## WHAT NEEDS TO BE DONE
The copy you return must match the listing word for word and carry no pictures.

## SOURCE DATA
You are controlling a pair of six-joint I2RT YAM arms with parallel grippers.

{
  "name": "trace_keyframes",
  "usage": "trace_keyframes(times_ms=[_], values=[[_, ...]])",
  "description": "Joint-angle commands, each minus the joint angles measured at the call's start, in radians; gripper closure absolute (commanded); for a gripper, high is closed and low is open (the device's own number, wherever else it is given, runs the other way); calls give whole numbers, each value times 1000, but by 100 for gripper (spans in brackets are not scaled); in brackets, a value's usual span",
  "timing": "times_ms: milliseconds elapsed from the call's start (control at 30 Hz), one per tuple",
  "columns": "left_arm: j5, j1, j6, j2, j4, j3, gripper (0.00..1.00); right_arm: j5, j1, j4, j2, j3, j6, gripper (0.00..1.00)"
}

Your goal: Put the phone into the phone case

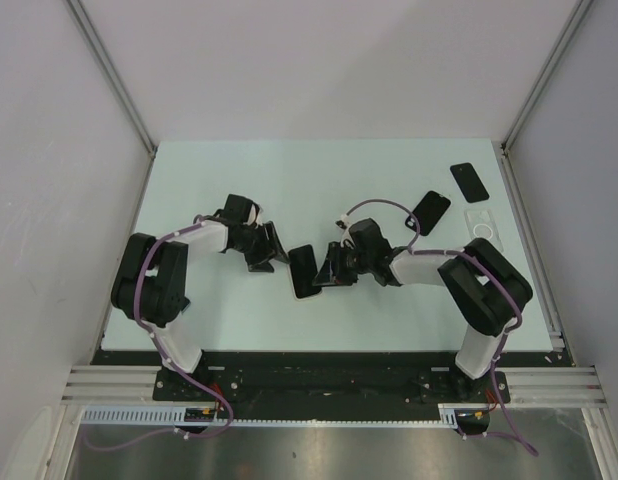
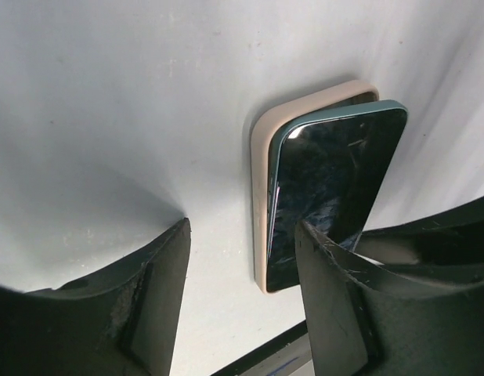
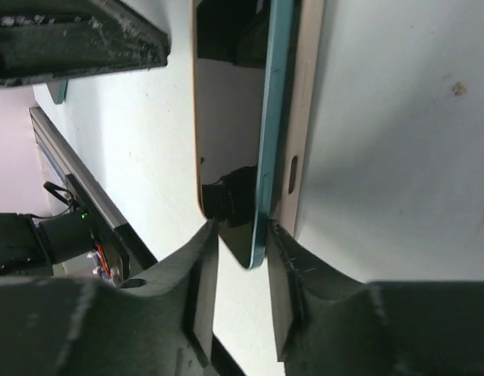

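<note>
On the table are three phones, two phone cases and two robot arms.

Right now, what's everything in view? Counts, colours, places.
phone: 1, teal frame and dark screen, table centre, skewed in the phone case, not seated
phone case: 1, beige, under that phone
spare phones: 2, black, far right of table
clear case: 1, transparent, beside the spare phones
table: 1, pale
walls: pale grey, three sides
left tool: 1, black, open, left of phone
right tool: 1, black, straddling the phone's corner, contact unclear
</note>
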Motion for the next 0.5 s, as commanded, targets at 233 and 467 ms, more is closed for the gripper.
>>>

## OUTPUT FOR THIS TASK
You are controlling a pair of six-joint I2RT YAM arms with parallel grippers.

{
  "name": "trace_keyframes",
  "usage": "trace_keyframes(times_ms=[_], values=[[_, ...]])",
  "description": "Joint-angle commands, each minus the joint angles measured at the call's start, in radians; gripper closure absolute (commanded); for a gripper, high is closed and low is open (the device's own number, wherever else it is given, runs the other way); calls give whole numbers, each value times 1000, but by 100 for gripper (spans in brackets are not scaled); in brackets, a value's usual span",
  "timing": "times_ms: milliseconds elapsed from the call's start (control at 30 Hz), one per tuple",
  "columns": "left_arm: j5, j1, j6, j2, j4, j3, gripper (0.00..1.00); right_arm: j5, j1, j4, j2, j3, j6, gripper (0.00..1.00)"
}

Your goal: Put the phone into the phone case


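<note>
On the table are three phones, two phone cases and two robot arms.

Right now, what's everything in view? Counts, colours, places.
phone: 1, teal frame and dark screen, table centre, skewed in the phone case, not seated
phone case: 1, beige, under that phone
spare phones: 2, black, far right of table
clear case: 1, transparent, beside the spare phones
table: 1, pale
walls: pale grey, three sides
left tool: 1, black, open, left of phone
right tool: 1, black, straddling the phone's corner, contact unclear
</note>
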Motion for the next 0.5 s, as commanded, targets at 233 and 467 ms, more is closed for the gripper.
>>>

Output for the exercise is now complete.